Apply consequences. If there’s not failure state you don’t really have an tension.

Failing to stop the meteor means the meteors slams in planet fantasy. Narrate outcomes. Show players the consequences and then time jump for the new campaign into the new starting position where they can recognize what happens.
 

overgeeked

B/X Known World
No reason for death to be the end. Resurrection. Raise dead. Animate dead. Have the party come back a decade later and fix their screw up. Bring them back as undead and have them fight to regain control of themselves…then go fix their screw up. Have them wake in the afterlife and have to fight and/or convince their way back to the mortal realm to fix their mistake.
 

el-remmen

Moderator Emeritus
I can understand a group feeling disappointed with this outcome in a campaign where that final boss fight was the main goal throughout and failing it means big picture failure and a sense of "having done it all for nothing."
In a campaign with a variety of large and small, related and unrelated goals and/or goals determined by players that fit their character it'd be less of an an overall disappointment because your group could have accomplished plenty of other significant goals satisfactorily.

That said, I like the idea of starting a new campaign that begins with the consequences of that failure upon the world and looking for new ways and goals to overcome it.
 

Reynard

Legend
While the TPK would stand, if everyone wanted to try it again to "see how it might have gone otherwise" assuming it ended too quickly.

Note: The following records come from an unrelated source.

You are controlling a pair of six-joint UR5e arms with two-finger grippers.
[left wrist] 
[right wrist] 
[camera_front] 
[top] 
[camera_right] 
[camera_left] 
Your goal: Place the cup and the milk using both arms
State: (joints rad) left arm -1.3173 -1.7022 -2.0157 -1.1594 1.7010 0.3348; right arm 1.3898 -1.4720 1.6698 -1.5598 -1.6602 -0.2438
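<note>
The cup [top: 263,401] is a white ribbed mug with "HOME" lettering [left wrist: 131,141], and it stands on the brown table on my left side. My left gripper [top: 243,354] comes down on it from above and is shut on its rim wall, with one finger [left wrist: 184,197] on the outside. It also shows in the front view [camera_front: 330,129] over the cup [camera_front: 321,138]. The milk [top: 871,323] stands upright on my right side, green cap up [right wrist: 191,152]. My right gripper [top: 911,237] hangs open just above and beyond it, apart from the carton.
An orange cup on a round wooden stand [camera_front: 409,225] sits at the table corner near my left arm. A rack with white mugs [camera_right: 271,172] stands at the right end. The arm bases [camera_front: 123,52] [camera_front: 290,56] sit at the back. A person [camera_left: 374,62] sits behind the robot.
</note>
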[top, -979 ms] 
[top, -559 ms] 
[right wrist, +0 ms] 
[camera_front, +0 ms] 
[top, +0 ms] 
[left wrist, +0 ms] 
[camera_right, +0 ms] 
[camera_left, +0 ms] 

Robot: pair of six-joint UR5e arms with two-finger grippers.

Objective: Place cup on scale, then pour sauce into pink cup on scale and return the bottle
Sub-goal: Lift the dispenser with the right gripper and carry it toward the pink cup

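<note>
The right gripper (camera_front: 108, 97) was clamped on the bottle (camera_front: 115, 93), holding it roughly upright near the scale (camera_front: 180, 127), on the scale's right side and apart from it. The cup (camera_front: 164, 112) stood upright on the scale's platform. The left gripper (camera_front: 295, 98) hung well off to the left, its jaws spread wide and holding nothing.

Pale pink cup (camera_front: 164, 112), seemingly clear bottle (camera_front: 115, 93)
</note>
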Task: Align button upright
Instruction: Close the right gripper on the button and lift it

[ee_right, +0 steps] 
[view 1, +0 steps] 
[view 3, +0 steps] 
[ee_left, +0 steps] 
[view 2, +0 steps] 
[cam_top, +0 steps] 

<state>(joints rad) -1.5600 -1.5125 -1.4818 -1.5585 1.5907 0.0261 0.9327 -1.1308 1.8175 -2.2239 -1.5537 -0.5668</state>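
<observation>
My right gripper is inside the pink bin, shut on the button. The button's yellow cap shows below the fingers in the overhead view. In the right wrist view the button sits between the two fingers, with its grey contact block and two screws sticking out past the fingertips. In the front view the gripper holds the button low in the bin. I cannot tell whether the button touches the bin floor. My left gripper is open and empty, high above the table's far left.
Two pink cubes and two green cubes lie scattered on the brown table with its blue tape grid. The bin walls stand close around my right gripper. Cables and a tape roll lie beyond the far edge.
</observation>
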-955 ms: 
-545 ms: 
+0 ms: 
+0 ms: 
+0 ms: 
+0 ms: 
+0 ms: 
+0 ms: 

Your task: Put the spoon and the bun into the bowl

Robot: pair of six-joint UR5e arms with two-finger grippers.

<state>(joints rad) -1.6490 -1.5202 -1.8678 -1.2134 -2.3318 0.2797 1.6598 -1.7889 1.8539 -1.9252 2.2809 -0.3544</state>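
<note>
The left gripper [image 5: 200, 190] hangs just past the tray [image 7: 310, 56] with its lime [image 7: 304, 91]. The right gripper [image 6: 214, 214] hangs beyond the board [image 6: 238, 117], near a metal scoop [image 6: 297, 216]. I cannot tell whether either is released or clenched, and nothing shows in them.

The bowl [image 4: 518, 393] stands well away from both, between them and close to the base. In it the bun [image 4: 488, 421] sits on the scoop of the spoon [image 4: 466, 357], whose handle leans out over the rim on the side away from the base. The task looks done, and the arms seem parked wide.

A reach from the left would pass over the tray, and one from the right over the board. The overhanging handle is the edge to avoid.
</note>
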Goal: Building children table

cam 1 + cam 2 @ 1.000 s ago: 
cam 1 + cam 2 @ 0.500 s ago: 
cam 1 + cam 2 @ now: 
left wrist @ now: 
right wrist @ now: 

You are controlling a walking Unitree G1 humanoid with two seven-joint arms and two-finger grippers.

I would do the same if the bad guy went down in a quick, unsatisfying way: consequences stand, but let's see how it might have gone.
 

doctorbadwolf

Heretic of The Seventh Circle
No reason for death to be the end. Resurrection. Raise dead. Animate dead. Have the party come back a decade later and fix their screw up. Bring them back as undead and have them fight to regain control of themselves…then go fix their screw up. Have them wake in the afterlife and have to fight and/or convince their way back to the mortal realm to fix their mistake.
I did something like the last one, once. The PCs had access to rez magic and to time magic, and the ear of a mostly benevolent trickster god (basically Sehanine with some stuff added), and I kind of hinted at there being options, narrated the afterlife a bit, and they bit and started coming up with ideas, which I ran with.

In the end, they got a top-down view of their own past showing what they failed to do that would have made the battle easier, and got a set of epic boons, and got air dropped at the BBEG’s secondary base, and destroyed her forces in an Age of Ultron style sweep.

Then they hunted down the BBEG again, and fixed their mistake. And then they died, as their renewed life had been a loan, not a gift.